Top positive review
One person found this helpful
Tough, but ingenuity and care needed if you require precision
on 1 April 2016
This is serious office equipment. It weighs 2lbs (930g) and is built to last.
Its weight and the desk space it occupies may be a reason against it so far as home use is concerned. However, whether at home or in a commercial office, if you frequently have holes to punch in ten or more sheets of paper at once, you will be glad to have it.
It comfortably takes (and punches through) 40 sheets of 80gsm paper, or 35 sheets of 90gsm paper.
But what about just one or two sheets? That’s fine too, except that the effective ‘backstop’ if you push the paper as far in as it will go is further back than it is for a wodge of 35 or 40 sheets. The result is that, unless you take great care – or create a backstop with a couple of dobs of White Tack, Blu Tack, or similar – some sheets will have their holes punched further in from the left hand margin than others. I consider that a design fault and it is the reason I am only giving it four stars, not five.
That being said, my long-standing home machine (an ancient Rexel with a capacity of ten 80gsm sheets) has the same problem and I never noticed before comparing it with this one. It’s more noticeable with the Rapesco’s 40 sheet ‘mouth’.

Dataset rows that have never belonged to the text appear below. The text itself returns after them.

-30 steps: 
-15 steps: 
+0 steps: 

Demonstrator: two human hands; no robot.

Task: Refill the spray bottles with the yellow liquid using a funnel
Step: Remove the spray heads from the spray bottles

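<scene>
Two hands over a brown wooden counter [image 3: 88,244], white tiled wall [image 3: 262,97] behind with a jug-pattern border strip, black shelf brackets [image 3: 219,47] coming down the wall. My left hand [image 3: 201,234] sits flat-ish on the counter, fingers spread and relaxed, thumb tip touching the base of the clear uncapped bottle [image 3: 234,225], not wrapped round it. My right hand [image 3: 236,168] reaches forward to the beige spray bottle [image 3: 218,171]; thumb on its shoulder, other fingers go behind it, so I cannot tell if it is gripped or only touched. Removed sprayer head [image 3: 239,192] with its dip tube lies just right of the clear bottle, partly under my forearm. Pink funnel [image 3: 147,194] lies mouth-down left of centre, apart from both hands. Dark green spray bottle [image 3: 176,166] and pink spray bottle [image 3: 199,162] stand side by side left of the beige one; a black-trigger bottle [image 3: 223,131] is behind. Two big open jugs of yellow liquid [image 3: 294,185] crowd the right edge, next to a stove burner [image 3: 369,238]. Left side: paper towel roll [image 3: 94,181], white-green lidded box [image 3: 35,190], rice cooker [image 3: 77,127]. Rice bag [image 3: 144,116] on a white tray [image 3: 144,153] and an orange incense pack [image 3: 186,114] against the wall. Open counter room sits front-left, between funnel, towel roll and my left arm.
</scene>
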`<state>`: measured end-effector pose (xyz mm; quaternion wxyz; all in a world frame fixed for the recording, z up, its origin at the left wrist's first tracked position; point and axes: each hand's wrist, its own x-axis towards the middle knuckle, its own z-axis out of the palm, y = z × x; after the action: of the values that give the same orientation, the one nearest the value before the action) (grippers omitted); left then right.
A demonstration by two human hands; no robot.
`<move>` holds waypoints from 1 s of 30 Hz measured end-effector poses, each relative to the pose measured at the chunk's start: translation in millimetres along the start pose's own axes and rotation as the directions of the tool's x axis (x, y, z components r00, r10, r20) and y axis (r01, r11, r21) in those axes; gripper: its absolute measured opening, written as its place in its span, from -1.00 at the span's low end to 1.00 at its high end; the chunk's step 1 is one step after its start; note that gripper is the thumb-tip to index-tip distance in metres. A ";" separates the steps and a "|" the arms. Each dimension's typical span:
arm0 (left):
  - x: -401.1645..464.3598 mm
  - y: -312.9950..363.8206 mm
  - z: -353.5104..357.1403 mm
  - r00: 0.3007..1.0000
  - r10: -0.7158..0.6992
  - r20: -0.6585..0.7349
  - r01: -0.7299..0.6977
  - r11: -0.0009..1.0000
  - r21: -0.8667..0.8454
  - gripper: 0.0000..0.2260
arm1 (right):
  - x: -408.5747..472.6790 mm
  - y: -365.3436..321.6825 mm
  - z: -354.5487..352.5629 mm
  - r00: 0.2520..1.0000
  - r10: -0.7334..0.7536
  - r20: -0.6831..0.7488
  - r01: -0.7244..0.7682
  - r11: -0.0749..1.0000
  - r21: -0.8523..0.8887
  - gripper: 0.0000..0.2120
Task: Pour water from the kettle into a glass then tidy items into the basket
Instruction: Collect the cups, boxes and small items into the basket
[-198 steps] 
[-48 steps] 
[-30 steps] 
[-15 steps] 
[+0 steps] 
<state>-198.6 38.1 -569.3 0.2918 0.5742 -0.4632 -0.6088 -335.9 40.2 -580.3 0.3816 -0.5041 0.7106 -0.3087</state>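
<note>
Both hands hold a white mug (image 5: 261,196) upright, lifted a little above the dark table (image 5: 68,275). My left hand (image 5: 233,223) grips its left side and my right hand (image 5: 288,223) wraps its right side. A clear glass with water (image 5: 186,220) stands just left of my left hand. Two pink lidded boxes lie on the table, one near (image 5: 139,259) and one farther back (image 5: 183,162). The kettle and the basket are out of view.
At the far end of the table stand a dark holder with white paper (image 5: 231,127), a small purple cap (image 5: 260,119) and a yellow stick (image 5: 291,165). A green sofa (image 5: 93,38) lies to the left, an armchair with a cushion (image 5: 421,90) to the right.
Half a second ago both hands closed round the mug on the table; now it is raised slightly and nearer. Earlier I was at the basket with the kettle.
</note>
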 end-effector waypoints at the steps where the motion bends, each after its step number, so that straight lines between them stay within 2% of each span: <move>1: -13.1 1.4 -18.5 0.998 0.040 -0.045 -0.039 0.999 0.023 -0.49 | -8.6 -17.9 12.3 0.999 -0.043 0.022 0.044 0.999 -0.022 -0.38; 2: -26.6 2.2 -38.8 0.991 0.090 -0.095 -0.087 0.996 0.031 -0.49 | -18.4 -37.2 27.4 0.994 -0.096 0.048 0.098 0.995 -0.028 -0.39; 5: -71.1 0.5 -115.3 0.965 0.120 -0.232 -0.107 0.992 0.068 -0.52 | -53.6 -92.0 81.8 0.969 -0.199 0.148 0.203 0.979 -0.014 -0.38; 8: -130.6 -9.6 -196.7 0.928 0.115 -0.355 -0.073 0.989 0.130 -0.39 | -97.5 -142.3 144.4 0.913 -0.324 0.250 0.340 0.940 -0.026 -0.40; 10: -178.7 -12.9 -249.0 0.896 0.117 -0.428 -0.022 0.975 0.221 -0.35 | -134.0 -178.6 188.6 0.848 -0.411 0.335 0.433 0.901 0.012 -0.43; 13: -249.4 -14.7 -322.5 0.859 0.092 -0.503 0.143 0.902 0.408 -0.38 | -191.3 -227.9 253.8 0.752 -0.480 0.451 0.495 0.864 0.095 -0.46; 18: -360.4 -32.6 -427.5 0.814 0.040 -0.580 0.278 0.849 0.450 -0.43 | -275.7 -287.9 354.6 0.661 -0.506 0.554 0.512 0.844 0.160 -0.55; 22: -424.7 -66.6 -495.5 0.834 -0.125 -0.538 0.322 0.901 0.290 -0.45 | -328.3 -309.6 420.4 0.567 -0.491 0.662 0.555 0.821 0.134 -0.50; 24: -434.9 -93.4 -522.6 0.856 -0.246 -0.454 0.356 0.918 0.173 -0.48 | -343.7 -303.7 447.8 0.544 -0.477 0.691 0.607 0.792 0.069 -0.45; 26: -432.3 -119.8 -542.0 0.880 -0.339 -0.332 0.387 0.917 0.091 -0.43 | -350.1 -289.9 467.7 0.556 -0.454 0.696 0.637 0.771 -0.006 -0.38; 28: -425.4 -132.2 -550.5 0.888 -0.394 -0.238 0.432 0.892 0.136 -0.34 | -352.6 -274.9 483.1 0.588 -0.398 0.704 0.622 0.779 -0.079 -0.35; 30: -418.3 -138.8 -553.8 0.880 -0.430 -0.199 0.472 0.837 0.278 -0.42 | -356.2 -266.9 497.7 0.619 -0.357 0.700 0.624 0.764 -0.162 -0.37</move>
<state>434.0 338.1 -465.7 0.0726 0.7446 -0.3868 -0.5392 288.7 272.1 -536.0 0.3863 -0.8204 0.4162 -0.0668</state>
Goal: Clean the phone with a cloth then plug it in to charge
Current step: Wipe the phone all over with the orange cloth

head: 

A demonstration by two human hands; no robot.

The ‘confetti’ tray is of a good depth, so holds a lot of punched holes before it has to be emptied. Made of polythene, it is unlikely to be as durable as the main body of the machine, but if not ill-treated or exposed to heat it will probably outlast any reasonable expectation – i.e. upwards on at least ten years. (According to the box, the whole item has a 15 year warranty!)
The machine is provided with a ‘paper guide’ with various markings – A4, B5, A5, B6, 888 – to help with punching the holes where they should be relative to the top and bottom edges of the paper. I have checked the A4 and A5 and they are both fine – although there is again some imprecision, in this case because the paper guide is mounted on a lower plane than the level on which the paper is punched (it slides into the ‘confetti’ tray). White Tack or Blu Tack to raise the level on which the paper sits may again be helpful in this case.
Another feature is the lock to keep the handle in its down position, taking up a bit less space in storage. It’s a small thing, and in many offices probably won’t get much use, but it works.
All in all, this hole punch is tough, and does a good job of its basic task, but it is not a precision machine. So it may be just the job in the general office, but not the drawing office.